AIM OF THE TASK:
Look below for the line holding "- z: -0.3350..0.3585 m" and the line holding "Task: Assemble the". Transcribe exactly those lines and all lines between them, nothing more.

*** Opening of DATA SUPPLIED ***

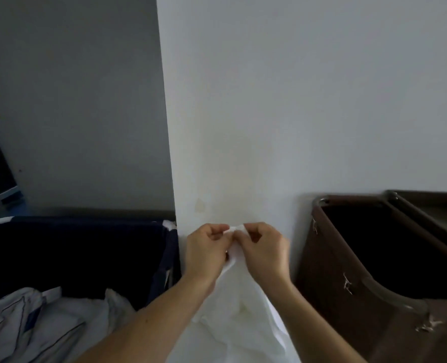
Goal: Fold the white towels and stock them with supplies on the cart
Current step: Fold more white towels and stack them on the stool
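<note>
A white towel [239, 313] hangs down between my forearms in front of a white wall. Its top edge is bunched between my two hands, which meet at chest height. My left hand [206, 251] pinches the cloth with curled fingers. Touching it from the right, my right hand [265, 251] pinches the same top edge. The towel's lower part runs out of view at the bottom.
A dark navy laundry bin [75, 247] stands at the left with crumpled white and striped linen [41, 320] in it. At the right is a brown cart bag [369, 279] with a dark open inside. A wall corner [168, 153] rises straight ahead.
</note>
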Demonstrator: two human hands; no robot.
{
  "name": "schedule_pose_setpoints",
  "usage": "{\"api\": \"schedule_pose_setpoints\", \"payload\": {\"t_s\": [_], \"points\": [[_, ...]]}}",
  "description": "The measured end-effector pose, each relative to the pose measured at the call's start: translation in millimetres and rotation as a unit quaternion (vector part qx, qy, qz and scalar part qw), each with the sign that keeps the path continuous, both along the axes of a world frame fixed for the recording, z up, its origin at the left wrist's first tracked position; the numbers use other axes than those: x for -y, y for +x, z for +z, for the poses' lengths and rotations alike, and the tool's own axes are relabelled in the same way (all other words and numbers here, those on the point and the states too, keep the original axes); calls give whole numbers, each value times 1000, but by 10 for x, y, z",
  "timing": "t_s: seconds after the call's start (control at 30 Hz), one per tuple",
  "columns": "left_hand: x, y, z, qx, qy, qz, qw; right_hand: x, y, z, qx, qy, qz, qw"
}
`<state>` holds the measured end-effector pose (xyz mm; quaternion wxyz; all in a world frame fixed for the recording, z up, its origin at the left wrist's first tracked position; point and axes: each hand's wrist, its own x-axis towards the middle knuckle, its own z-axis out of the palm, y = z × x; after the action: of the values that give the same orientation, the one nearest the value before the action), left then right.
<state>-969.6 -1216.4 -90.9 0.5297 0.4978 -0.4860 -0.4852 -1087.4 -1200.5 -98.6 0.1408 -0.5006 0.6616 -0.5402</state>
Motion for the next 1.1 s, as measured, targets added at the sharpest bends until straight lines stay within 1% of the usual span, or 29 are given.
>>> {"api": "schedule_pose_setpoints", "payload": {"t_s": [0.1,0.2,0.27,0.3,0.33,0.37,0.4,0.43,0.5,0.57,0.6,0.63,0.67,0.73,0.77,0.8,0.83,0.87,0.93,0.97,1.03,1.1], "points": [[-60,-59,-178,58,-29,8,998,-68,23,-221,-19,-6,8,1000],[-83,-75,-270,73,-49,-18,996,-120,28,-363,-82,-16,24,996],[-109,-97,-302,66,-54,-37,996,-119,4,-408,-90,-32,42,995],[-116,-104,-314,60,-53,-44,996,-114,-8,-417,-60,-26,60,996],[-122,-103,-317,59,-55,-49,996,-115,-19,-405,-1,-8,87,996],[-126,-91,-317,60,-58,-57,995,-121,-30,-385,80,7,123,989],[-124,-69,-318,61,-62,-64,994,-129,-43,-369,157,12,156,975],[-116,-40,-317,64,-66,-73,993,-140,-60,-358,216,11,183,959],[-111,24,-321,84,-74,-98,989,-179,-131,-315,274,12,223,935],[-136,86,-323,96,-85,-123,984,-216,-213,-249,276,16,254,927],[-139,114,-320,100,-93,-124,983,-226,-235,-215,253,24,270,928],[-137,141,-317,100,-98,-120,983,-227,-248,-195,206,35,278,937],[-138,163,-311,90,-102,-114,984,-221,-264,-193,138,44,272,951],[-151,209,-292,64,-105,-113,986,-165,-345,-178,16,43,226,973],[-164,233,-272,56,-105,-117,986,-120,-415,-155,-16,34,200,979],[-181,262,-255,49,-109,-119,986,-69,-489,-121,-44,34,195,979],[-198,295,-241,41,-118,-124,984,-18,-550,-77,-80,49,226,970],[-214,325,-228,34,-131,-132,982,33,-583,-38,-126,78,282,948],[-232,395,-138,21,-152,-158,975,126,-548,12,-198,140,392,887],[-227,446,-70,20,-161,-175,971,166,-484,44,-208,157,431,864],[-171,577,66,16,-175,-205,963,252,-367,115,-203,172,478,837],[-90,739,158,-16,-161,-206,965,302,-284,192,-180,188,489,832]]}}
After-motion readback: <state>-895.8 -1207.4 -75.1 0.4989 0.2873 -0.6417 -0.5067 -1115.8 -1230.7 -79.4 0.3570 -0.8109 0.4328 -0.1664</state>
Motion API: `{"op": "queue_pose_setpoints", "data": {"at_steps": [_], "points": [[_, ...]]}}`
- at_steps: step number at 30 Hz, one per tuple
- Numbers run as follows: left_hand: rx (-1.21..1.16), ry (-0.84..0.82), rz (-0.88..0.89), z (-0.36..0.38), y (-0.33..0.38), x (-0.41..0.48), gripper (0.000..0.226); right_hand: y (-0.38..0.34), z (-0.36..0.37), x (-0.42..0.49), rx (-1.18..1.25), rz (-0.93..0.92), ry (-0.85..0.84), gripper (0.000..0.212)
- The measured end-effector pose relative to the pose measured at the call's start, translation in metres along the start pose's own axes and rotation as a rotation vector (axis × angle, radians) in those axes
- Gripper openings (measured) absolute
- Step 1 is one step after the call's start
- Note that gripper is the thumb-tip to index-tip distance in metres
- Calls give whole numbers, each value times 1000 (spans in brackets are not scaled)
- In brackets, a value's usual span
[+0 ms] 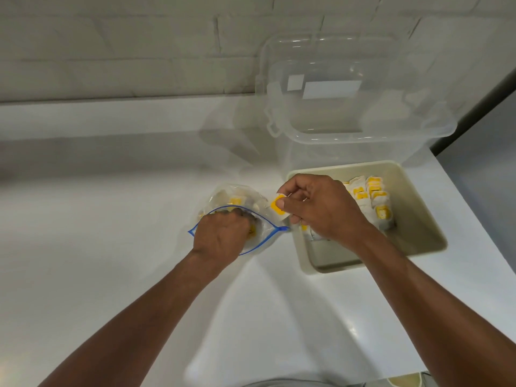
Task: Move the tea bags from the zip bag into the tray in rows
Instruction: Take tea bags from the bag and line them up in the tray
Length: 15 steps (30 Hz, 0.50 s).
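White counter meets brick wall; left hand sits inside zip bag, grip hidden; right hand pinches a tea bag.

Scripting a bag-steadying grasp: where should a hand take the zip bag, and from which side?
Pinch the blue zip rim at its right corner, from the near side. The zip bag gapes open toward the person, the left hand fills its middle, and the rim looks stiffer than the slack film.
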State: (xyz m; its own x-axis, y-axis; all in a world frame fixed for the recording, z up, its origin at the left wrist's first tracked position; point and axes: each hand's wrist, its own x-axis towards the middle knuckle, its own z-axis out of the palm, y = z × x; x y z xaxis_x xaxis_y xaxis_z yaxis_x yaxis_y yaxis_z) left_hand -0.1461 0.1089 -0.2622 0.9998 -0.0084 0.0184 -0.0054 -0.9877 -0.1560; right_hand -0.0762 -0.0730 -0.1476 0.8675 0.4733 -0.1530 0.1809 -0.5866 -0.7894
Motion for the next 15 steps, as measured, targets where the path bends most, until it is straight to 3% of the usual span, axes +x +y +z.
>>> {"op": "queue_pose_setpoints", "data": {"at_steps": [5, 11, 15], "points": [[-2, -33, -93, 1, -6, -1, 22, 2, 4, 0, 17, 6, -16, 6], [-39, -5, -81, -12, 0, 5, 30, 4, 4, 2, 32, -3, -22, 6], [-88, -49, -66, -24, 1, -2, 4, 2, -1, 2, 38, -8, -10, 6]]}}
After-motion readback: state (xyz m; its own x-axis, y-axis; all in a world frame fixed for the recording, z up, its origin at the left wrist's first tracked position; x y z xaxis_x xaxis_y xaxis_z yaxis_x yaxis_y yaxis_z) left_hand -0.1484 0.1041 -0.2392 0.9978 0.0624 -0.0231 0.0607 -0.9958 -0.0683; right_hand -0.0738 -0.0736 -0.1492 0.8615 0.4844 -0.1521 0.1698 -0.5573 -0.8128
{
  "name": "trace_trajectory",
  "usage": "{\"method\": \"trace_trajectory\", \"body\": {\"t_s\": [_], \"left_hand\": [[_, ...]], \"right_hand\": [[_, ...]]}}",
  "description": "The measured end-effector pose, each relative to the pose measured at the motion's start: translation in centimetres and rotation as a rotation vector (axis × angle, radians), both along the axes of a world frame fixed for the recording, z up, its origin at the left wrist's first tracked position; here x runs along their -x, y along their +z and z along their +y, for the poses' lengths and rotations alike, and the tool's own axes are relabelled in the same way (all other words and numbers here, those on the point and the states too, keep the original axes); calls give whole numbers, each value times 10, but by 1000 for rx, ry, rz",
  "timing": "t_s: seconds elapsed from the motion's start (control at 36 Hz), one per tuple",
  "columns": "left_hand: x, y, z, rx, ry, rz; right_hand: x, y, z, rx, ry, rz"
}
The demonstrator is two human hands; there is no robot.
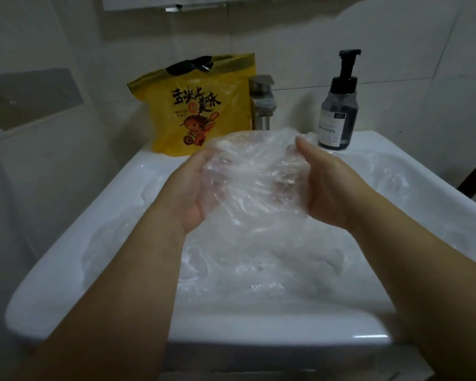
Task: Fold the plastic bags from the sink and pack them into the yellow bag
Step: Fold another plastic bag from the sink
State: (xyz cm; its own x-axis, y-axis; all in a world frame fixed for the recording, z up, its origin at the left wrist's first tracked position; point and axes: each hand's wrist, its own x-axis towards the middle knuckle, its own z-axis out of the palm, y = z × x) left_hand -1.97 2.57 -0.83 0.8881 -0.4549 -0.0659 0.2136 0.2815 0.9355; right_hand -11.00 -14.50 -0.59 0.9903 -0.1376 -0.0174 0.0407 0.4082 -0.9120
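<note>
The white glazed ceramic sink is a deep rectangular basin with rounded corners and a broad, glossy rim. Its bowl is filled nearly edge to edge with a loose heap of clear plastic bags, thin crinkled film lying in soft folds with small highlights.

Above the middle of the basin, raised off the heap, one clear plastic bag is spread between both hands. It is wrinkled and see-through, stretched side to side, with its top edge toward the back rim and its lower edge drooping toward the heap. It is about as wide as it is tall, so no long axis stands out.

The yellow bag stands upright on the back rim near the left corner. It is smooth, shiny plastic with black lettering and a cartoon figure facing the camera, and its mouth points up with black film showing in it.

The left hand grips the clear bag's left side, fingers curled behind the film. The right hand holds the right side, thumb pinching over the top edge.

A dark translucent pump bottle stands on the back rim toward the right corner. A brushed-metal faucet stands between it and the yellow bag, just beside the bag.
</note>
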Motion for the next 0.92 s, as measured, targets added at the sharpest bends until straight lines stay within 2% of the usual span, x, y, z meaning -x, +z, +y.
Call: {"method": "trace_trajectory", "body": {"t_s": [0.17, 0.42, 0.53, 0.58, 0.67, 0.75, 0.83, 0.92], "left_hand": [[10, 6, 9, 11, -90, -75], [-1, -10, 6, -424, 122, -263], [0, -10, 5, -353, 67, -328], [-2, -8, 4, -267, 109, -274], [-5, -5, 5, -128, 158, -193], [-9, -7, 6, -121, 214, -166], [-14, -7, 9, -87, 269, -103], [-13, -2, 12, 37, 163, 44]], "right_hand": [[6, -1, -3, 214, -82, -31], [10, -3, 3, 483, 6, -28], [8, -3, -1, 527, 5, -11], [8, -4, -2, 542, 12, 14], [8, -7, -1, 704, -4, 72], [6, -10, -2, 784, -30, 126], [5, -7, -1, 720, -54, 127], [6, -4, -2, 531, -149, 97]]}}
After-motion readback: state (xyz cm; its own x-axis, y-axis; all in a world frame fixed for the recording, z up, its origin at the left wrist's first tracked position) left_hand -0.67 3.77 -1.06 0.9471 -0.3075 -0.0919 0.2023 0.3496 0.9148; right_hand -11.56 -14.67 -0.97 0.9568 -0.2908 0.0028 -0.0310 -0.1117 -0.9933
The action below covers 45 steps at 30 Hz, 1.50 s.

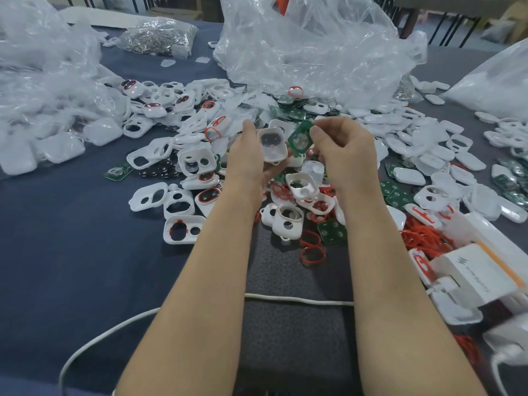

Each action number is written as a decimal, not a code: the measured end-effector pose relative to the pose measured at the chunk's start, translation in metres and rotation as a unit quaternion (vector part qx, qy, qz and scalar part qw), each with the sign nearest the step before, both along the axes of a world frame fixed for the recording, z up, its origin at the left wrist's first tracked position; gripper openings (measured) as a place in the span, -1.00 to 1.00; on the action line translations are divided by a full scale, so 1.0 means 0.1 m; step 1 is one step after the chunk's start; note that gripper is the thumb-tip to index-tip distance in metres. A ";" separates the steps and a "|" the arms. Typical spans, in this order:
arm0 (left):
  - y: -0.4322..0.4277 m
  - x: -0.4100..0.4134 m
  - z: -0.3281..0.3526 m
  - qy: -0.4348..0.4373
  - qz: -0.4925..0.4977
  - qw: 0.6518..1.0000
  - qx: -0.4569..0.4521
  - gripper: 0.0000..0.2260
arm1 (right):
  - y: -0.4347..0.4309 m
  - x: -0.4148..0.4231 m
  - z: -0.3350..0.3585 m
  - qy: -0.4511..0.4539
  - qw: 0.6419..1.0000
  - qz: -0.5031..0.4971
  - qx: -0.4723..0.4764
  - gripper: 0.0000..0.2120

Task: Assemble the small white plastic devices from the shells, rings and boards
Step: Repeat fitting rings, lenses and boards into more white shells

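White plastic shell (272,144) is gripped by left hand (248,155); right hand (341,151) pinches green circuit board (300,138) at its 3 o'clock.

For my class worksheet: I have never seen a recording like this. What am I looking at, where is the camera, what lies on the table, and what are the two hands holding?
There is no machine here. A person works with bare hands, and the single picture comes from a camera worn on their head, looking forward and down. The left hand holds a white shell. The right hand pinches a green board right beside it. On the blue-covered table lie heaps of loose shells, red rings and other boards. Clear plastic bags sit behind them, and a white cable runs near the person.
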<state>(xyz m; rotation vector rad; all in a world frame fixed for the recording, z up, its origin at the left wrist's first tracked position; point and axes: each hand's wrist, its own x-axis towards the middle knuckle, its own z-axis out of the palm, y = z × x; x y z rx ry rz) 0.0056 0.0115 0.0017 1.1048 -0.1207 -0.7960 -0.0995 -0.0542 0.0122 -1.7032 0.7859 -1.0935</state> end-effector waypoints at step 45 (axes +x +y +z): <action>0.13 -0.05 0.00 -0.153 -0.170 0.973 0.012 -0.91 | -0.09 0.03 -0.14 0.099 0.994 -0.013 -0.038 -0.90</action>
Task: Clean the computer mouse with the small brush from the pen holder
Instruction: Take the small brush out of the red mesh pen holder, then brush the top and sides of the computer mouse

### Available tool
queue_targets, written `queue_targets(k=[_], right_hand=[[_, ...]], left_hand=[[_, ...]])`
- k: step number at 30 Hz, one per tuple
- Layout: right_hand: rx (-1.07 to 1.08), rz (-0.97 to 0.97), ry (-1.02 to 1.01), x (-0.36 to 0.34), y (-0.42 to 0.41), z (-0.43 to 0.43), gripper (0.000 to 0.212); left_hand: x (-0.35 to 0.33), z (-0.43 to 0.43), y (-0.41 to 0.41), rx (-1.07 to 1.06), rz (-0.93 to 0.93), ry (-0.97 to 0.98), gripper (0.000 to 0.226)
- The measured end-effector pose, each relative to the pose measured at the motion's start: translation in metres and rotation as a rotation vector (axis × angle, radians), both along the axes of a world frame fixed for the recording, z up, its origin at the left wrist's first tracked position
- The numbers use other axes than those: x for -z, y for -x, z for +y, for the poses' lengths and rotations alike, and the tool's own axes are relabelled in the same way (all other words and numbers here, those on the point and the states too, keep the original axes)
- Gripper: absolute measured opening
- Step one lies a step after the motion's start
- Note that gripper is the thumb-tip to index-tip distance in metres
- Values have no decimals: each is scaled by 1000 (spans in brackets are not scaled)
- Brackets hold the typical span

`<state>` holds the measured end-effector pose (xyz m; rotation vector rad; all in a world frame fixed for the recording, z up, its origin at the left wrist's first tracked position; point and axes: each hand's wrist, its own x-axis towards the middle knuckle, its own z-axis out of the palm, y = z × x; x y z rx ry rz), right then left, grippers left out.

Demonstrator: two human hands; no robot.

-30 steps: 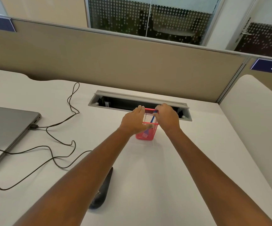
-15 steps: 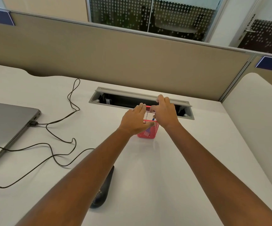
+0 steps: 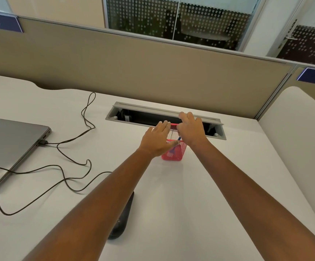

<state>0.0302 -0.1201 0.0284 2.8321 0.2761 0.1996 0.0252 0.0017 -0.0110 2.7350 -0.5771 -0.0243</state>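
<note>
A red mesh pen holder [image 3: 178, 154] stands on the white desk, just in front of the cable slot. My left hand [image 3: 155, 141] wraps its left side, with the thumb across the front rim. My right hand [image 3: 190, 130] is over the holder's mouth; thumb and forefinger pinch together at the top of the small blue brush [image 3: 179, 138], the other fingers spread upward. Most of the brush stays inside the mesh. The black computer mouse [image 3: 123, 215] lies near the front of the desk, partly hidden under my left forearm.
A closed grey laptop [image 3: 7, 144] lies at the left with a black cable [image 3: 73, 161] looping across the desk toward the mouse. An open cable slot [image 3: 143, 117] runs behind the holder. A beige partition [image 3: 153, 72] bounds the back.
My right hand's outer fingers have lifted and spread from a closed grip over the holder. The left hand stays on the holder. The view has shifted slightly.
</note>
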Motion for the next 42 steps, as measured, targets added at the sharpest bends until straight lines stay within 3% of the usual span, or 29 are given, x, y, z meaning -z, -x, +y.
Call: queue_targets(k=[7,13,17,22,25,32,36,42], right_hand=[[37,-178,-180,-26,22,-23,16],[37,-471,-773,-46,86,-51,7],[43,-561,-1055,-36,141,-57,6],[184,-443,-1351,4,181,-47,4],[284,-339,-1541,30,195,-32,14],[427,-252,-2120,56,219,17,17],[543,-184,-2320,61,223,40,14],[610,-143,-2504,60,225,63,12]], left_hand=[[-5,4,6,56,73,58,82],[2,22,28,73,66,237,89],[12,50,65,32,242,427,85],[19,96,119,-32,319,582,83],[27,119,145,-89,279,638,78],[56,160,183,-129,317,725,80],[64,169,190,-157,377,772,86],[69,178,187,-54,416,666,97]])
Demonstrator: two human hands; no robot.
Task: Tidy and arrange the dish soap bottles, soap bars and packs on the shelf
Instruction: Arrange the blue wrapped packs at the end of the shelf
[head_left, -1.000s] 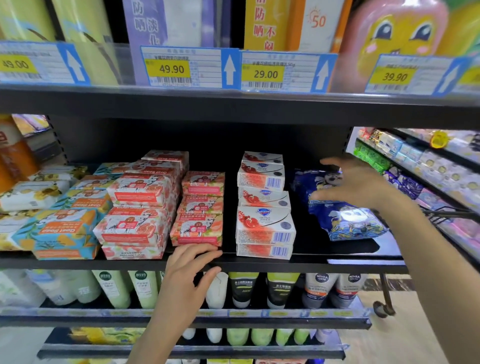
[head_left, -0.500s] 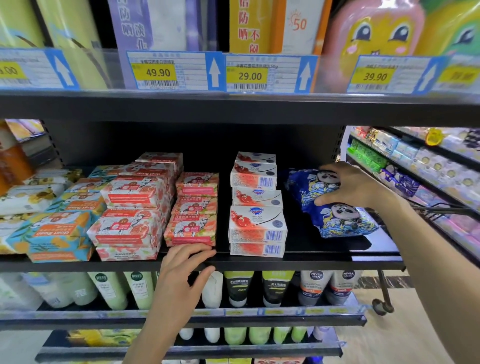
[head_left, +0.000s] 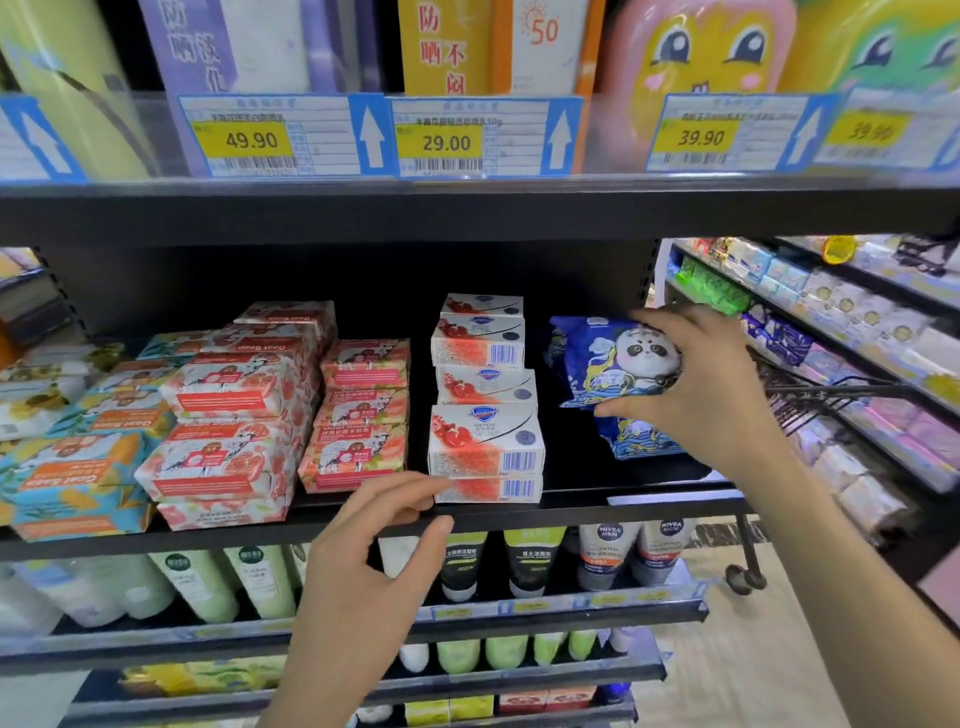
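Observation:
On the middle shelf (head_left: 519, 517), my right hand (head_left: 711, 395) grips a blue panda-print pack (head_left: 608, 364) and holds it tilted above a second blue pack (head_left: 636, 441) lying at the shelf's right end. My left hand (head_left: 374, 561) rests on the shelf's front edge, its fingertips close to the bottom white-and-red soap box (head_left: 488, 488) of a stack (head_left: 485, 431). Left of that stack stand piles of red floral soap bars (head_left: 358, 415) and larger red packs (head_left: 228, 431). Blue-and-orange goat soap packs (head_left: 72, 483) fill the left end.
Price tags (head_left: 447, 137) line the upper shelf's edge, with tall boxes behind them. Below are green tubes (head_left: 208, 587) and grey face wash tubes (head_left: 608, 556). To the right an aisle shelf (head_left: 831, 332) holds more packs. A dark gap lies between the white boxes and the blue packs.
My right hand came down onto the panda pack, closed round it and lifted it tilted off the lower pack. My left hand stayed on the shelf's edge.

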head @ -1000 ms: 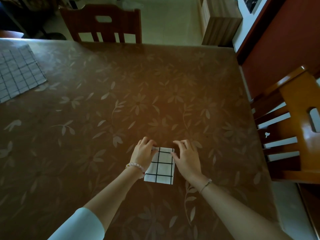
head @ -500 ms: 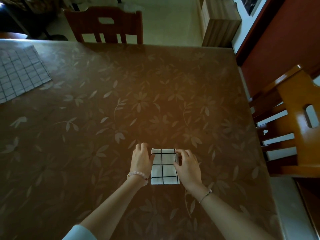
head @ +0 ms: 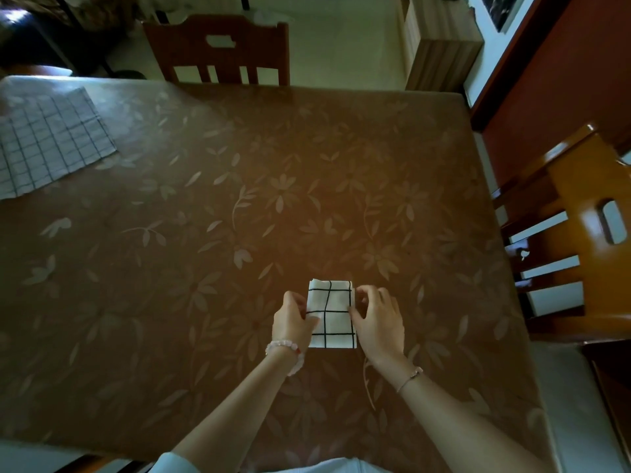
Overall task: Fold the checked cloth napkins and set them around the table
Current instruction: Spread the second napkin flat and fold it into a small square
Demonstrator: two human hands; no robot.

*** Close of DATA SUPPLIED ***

ANSWER SECTION:
  - z: -0.3350..0.3585 m
  - qy: -0.4511..0.4539
  - qw: 0.6419..1.0000
  - qz: -0.5031..0.4971
  - qx: -0.4723..0.4764
  - gripper: 0.0000..0.2120

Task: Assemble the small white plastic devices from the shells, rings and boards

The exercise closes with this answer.